▸ Your goal
Among the lines below, keep only those from the one containing "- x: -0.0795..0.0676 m" through the one containing "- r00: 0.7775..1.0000", and reproduce them exactly.

### Provided data ###

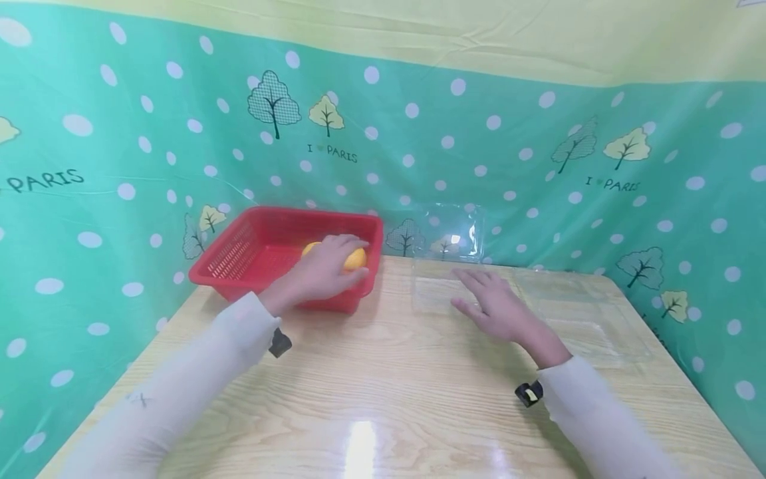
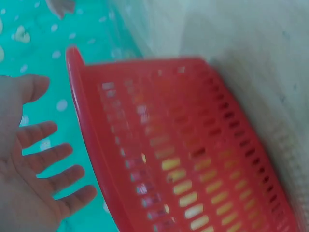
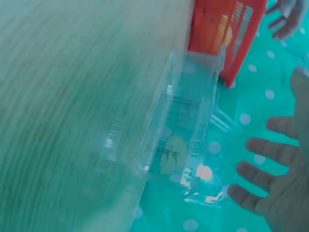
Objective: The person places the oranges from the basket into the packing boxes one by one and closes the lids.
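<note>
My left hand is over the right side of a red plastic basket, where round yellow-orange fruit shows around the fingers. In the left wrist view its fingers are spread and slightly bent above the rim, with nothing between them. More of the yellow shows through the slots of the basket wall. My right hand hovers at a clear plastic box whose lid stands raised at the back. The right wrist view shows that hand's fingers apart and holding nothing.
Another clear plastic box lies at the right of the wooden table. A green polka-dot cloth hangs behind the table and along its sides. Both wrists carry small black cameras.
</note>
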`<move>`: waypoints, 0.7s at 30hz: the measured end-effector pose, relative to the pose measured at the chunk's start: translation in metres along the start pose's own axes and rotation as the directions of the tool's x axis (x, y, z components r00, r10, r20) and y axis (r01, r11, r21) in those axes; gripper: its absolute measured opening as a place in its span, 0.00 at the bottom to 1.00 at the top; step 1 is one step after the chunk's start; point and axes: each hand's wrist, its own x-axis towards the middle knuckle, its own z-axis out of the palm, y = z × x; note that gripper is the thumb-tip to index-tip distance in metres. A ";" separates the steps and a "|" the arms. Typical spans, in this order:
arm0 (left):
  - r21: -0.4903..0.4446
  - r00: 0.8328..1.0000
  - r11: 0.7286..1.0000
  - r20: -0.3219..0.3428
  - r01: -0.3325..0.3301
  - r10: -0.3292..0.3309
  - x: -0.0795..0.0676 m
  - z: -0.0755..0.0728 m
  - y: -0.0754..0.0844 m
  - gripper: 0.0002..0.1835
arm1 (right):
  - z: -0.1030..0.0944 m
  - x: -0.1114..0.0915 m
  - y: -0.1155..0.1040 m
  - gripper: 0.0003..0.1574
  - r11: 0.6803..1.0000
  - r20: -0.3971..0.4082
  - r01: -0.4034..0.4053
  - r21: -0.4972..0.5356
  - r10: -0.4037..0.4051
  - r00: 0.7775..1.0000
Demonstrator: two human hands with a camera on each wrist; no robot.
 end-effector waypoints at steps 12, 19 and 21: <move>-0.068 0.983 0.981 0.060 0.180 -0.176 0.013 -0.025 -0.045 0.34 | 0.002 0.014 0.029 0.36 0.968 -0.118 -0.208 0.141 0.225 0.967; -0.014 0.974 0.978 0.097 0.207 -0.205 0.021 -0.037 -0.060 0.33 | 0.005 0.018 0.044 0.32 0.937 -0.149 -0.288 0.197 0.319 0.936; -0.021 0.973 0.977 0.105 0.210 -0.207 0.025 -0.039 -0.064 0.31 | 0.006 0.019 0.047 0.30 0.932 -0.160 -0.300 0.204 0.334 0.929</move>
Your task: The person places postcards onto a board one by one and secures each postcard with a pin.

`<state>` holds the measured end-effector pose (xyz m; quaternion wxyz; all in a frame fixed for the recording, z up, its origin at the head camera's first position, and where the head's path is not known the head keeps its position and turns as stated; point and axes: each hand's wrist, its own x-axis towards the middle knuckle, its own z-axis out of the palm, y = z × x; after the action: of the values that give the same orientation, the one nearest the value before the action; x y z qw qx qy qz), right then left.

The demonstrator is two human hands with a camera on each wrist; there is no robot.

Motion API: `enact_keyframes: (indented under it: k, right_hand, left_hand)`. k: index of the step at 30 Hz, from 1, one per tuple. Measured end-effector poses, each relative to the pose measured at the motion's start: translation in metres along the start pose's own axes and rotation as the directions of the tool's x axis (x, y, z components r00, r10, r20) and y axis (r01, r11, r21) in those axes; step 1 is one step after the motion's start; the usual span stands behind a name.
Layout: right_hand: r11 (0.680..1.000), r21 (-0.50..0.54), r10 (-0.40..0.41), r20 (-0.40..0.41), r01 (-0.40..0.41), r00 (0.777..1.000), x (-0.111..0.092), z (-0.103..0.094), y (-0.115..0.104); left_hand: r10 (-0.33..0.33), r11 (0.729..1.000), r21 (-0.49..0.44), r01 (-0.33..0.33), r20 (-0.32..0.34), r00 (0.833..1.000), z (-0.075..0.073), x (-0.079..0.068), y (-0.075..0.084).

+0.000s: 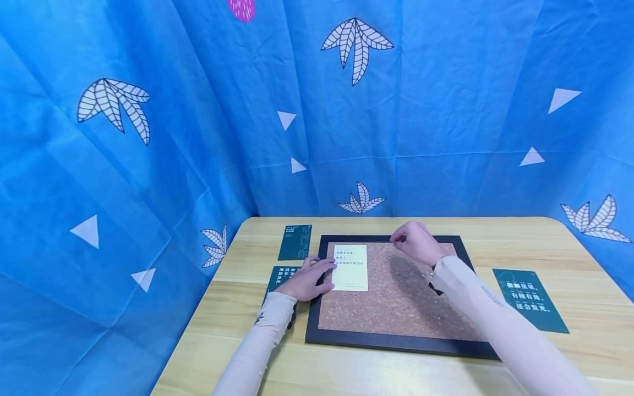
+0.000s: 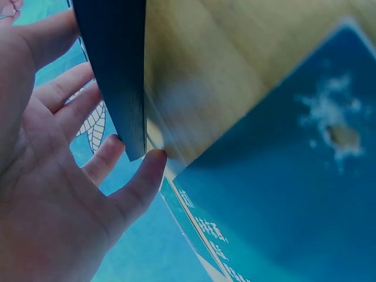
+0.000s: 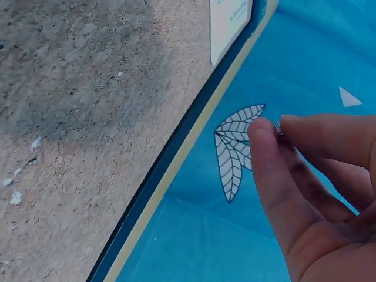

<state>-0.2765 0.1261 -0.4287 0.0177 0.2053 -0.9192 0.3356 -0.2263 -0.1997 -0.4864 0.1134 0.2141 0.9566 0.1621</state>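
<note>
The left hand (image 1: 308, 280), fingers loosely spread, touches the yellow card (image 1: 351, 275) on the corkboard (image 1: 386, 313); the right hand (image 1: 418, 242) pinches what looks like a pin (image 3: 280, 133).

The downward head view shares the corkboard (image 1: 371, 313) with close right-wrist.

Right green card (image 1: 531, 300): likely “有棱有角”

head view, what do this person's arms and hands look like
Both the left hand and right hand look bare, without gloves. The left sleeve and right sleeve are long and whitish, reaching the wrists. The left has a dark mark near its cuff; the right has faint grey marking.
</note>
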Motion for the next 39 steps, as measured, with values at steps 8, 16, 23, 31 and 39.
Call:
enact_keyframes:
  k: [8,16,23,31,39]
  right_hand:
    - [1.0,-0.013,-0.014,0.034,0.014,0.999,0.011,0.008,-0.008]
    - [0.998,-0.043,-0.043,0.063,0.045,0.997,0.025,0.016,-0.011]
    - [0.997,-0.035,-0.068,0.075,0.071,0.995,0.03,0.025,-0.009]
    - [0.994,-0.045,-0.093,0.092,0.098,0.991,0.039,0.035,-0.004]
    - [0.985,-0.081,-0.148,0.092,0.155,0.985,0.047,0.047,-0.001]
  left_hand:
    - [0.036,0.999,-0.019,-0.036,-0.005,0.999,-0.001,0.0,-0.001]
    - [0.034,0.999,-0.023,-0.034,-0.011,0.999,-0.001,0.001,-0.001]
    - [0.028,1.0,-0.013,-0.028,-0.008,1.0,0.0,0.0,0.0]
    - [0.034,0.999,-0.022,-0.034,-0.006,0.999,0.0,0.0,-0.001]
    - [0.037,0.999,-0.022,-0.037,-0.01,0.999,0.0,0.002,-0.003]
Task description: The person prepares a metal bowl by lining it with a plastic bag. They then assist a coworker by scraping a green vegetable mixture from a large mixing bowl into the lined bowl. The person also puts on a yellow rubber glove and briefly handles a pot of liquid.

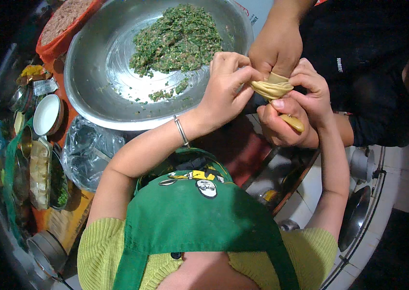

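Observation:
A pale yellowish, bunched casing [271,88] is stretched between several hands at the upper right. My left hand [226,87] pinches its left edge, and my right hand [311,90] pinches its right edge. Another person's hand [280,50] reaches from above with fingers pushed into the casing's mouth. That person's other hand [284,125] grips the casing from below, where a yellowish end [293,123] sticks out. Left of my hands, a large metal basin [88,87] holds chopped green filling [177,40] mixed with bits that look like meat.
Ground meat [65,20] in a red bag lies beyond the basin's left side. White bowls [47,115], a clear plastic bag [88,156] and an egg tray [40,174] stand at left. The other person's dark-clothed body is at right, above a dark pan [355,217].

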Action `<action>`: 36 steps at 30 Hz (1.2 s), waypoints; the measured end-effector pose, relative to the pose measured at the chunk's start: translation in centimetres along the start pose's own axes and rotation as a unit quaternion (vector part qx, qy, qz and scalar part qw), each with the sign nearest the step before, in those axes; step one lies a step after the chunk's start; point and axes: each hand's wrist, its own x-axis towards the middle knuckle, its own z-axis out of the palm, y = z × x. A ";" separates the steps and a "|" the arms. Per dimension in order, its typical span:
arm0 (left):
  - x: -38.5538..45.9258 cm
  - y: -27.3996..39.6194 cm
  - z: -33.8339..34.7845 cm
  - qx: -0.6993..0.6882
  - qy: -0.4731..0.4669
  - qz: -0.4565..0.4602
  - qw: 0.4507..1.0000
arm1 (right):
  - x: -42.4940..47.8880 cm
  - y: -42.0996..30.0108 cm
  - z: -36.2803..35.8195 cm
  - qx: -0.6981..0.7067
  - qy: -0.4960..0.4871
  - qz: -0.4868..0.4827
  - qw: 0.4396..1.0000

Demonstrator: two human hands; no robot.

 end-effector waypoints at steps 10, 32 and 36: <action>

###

▸ Answer to the exercise
  - x: -0.0795..0.0676 m
  - z: -0.0755..0.0728 m
  - y: -0.0754..0.0844 m
  - gripper: 0.0002..0.1835
arm1 (right):
  - z: -0.1030..0.0944 m
  - x: -0.1114..0.0915 m
  - y: -0.1155..0.1040 m
  - gripper: 0.0003..0.1574
  - r11: 0.6803..1.0000
  - r20: -0.3971..0.4082
  - r01: -0.4034..0.4053
  - r21: -0.4972..0.5356
  - r10: -0.4037..0.4051
  - r00: 0.7775..1.0000

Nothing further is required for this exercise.